- **What you will do**
All the entries that follow are to be returned exactly.

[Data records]
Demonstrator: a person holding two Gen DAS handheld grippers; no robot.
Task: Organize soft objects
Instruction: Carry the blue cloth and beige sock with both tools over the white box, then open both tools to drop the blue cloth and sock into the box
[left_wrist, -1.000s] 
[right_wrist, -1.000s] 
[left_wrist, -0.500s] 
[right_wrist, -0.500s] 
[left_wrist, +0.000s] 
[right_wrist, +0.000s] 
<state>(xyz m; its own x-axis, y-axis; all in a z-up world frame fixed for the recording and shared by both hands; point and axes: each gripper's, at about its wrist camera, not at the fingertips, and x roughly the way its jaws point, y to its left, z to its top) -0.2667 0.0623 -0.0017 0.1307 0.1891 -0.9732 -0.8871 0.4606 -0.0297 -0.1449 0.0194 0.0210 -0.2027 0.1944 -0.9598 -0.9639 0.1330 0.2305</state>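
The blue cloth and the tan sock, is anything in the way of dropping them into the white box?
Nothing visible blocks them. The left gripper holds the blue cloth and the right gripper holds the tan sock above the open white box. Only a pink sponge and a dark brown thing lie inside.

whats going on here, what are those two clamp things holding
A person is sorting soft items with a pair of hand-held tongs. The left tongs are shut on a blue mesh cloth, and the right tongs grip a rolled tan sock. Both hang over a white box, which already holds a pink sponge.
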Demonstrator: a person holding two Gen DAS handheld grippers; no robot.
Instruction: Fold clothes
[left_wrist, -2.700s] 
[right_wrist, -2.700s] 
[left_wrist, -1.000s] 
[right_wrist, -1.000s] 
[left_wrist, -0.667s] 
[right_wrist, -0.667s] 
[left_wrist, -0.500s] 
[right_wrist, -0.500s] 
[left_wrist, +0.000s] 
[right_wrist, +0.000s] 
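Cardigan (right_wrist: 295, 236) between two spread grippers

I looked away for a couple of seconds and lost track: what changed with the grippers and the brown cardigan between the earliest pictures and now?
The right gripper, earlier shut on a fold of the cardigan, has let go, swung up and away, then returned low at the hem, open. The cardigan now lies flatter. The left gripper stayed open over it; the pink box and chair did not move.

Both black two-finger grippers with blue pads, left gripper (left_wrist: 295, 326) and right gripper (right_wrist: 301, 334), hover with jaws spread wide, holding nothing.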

- **Answer to this exercise**
Demonstrator: a person holding two Gen DAS handheld grippers; no robot.
Task: Organize soft objects
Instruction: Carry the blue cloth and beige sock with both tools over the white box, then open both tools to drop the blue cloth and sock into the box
[left_wrist, -1.000s] 
[right_wrist, -1.000s] 
[left_wrist, -0.500s] 
[right_wrist, -0.500s] 
[left_wrist, +0.000s] 
[right_wrist, +0.000s] 
<state>(xyz m; its own x-axis, y-axis; all in a z-up world frame fixed for the recording and shared by both hands; point and axes: each gripper's, at about its wrist camera, not at the fingertips, and x roughly the way its jaws point, y to its left, z to its top) -0.2667 0.0623 -0.0017 0.1307 0.1891 -0.9732 -0.8871 0.4606 -0.0297 -0.1449 0.0194 0.0210 -0.2027 0.1944 -0.9598 -0.9639 0.1330 0.2305</state>
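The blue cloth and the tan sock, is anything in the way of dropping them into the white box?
Nothing visible blocks them. The left gripper holds the blue cloth and the right gripper holds the tan sock above the open white box. Only a pink sponge and a dark brown thing lie inside.

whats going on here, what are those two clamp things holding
A person is sorting soft items with a pair of hand-held tongs. The left tongs are shut on a blue mesh cloth, and the right tongs grip a rolled tan sock. Both hang over a white box, which already holds a pink sponge.
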Demonstrator: a person holding two Gen DAS handheld grippers; no robot.
Instruction: Fold clothes
[left_wrist, -2.700s] 
[right_wrist, -2.700s] 
[left_wrist, -1.000s] 
[right_wrist, -1.000s] 
[left_wrist, -0.667s] 
[right_wrist, -0.667s] 
[left_wrist, -0.500s] 
[right_wrist, -0.500s] 
[left_wrist, +0.000s] 
[right_wrist, +0.000s] 
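Cardigan (right_wrist: 295, 236) between two spread grippers

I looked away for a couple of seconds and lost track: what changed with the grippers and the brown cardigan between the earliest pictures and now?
The right gripper, earlier shut on a fold of the cardigan, has let go, swung up and away, then returned low at the hem, open. The cardigan now lies flatter. The left gripper stayed open over it; the pink box and chair did not move.

Both black two-finger grippers with blue pads, left gripper (left_wrist: 295, 326) and right gripper (right_wrist: 301, 334), hover with jaws spread wide, holding nothing.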

This completes the output.